What is actually preventing investment cycle in the country? I think it is due to a combination of two factors. The delay in mega projects and rural demand cooling off … they have had an impact. In any economy, you need one macro set of activities happening so that they fuel the next layer of activities. We keep hearing that Project A or B has been cleared, and we should see some ground level activities. Interestingly, those Rs.1 lakh crore of projects stuck, not many of them are Centre-led. We have heard of a very large steel project that is struck just because of the fact the company has not been able to get a clearance for 2-4 km pipeline. That stretch is inter-State area. So, the project of the size of Rs.23,000-crore is stuck not due to policy issues but practical ground issues. There are many number of projects struck not due to policies but processes. Also, in some large infrastructure projects that have been cleared, contractors to various State governments have not got the payments for two years. Similarly, in Kerala, almost Rs.2,700 crore worth of payments to contractors were stuck. So, many banks, including us, went to the government. They have now lubricated the system, and following which, there is some economic activity happening.

From a banker’s perspective, what are the major measures required to put the economy on a faster growth lane?
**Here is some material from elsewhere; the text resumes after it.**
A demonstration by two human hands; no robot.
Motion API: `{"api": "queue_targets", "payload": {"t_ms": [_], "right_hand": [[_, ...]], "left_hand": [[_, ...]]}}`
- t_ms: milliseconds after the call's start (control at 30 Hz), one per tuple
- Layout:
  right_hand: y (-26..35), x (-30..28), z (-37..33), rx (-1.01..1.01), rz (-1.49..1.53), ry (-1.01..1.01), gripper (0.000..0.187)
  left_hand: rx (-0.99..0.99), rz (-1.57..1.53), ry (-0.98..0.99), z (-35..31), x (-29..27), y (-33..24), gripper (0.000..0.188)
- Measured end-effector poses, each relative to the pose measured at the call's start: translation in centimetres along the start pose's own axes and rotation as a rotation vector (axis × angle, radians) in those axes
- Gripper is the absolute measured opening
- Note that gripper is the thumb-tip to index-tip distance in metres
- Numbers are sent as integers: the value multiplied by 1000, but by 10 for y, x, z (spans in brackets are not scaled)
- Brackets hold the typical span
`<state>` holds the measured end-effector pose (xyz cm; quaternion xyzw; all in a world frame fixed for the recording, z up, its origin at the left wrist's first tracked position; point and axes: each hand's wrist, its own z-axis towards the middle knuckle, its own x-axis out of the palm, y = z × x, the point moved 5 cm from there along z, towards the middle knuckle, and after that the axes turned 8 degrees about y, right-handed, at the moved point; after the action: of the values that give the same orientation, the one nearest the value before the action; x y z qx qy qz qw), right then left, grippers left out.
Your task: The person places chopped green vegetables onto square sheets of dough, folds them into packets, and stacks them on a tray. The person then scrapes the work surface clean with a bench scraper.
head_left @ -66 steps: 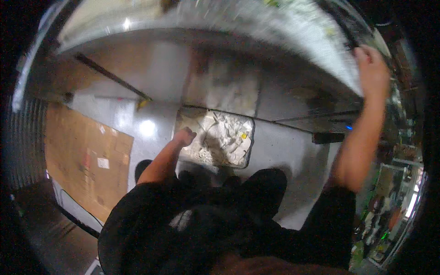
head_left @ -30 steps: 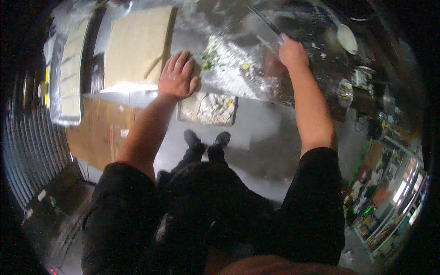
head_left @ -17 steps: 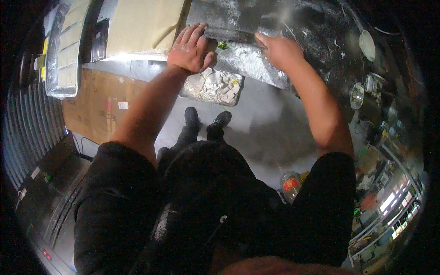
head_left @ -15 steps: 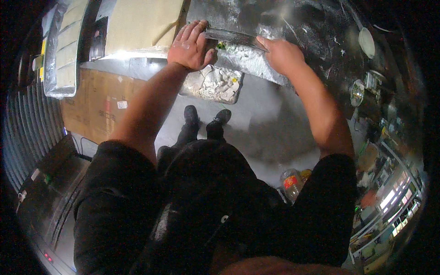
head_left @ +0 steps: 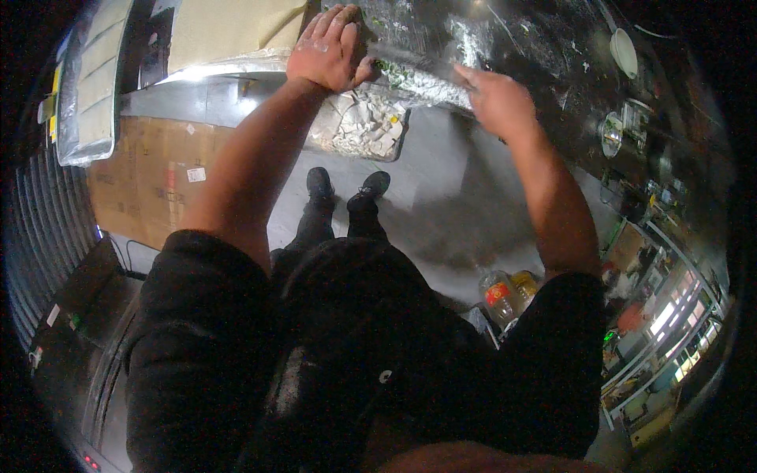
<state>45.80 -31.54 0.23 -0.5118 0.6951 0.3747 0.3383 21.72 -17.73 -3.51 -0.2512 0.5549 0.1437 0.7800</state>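
At the table's near edge, my right hand [head_left: 502,102] is closed around one end of a long, flat dark blade [head_left: 414,59], its handle hidden in my fist. Motion blurs the blade, which spans toward my left hand. My left hand [head_left: 329,54], dusted white, lies flat with fingers stretched out and thumb apart by the blade's far end; whether it touches is unclear. White powder [head_left: 430,85] with green leafy bits [head_left: 389,72] is heaped along the edge below the blade. Lower down, a tray of pale broken pieces [head_left: 367,126] stands beneath the edge.
A pale sheet [head_left: 233,35] covers the table's left part. Farther left is a plastic-wrapped tray [head_left: 95,87]. A cardboard box [head_left: 150,169] stands below. Plastic bottles [head_left: 498,298] are near my right elbow. A pale oval dish [head_left: 623,54] lies at the far right.
The blade has swept toward the near edge, and powder with green bits now gathers there. My right hand has shifted slightly right and nearer. The whole view has shifted a little.
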Motion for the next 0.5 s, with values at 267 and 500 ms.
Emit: {"api": "queue_targets", "payload": {"t_ms": [267,500], "right_hand": [[-80,-29,21,249,57,-303,43],[-22,18,-8,303,51,-74,45]], "left_hand": [[-30,-40,92,0,5,1,65],[-19,-38,109,-4,10,3,67]]}}
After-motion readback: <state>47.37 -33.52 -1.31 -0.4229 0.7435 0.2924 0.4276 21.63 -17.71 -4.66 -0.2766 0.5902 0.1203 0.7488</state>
When we hear from our big project client that as Rs.23,000 crore project is stuck just for 2-3 km of work, it shows something more fundamentally wrong not in the policy but in the process. So, our belief has been that large projects that are being stuck not for policy but for process-related issues need to be cleared first. Centre has to unlock them and make them active. Of course, one by one it is happening. But, it has to be expedited. If that happens, at least 30-35 per cent of the activity of the economy will kick-start. Secondly, active intervention from the Centre in inter-state or specific to state-related issues is vital. With many of the states are being run by BJP governments, some active intervention in clearing up those state-related issues can be done. You cannot say generically clear these projects, but project-specific ones. Rural demand being relatively muted is a function of monsoon or MSP or subsidy-related. But it requires system-level clearances. Thirdly, while we have done well on Jan Dhan as a scheme with 15 crore accounts, activation is relatively muted. Only 35 per cent of them have been activated. Direct Benefit Transfer and activation of Jan Dhan accounts will spur some economic activity.

Also, when we spoke to the people in design for infrastructure, we gather that their order book has been full for 4-6 months. One of them is a large client of us. We heard that 5-6 big projects are going through their scrutiny. If the government approves, then it is only a matter of placing orders, and one can see the downstream benefits. So, if you consider the last 12 months as a gestation period for design happening, scrutiny of design and handing of the same, then I am hopeful in the next six months, we will see much more economic activity, and it will really mean all the aspirations that have been set out will be happening.

How is the bank preparing itself for the new age business environment? We intend to focus on three areas – digital space, geographical expansion, and market share boost. Digital invasion is massive and real. As a bank, we don’t want to miss out on that, and we are a very active on technology side. We have just come out with a first-of-its kind mobile app ‘Scan N Pay’ as part of our mission to revolutionise business payments in the country. Secondly, our credit share is still small in fragmented Indian market. We see a remarkable opportunity to go after business in this environment, as we are better-capitalised and have good credit quality. Thirdly, while we preserve our home market advantage with 13 per cent share in Kerala, we see opportunity to grow in other geographies where we have meaningful presence. Five years ago, there were 40 branches in Tamil Nadu, we had people imported from another state to work in those branches., Today, our branches – be it in Tamil Nadu, Gujarat or Karnataka -- are all manned by the people from the same location.